What to produce – Work out how many lines in the material beneath contain "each". Give only that number.

Dataset content –

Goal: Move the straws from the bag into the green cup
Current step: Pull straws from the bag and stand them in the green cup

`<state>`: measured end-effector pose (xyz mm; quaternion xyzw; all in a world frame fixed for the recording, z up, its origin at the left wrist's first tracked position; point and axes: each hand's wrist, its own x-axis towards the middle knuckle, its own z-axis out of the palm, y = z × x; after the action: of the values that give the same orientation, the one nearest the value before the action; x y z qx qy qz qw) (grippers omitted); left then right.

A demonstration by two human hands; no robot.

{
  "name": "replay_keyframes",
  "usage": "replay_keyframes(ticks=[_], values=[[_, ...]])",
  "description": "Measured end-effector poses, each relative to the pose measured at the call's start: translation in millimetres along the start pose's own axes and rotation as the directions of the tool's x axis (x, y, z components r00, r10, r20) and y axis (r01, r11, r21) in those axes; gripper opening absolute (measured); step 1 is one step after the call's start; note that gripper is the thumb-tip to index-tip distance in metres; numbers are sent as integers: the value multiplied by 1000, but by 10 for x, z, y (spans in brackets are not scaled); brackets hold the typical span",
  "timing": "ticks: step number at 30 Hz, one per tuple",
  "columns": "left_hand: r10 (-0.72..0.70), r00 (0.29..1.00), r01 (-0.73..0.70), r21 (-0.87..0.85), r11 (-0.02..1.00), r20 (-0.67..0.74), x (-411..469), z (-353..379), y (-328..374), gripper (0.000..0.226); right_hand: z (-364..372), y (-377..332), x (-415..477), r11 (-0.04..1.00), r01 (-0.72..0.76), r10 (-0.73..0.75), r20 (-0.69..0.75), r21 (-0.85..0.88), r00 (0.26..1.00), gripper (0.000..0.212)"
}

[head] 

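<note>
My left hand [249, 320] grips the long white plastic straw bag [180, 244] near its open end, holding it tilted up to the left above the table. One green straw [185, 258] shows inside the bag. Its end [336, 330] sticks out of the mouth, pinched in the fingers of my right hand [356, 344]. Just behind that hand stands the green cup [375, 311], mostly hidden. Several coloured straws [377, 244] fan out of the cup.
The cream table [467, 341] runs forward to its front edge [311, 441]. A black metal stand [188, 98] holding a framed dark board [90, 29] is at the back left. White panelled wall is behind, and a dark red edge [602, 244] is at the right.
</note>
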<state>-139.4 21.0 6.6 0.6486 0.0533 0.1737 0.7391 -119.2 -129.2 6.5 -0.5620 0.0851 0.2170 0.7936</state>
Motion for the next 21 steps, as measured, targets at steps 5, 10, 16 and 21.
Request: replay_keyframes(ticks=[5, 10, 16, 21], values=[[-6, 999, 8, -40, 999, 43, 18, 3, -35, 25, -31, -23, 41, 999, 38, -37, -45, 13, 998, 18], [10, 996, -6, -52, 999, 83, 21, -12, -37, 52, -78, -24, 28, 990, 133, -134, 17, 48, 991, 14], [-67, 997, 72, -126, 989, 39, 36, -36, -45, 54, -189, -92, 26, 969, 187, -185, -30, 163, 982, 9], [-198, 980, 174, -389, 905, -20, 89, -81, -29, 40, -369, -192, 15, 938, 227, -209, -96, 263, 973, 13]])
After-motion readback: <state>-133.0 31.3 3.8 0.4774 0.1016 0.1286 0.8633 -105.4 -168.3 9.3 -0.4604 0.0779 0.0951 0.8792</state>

Solution to this problem – 2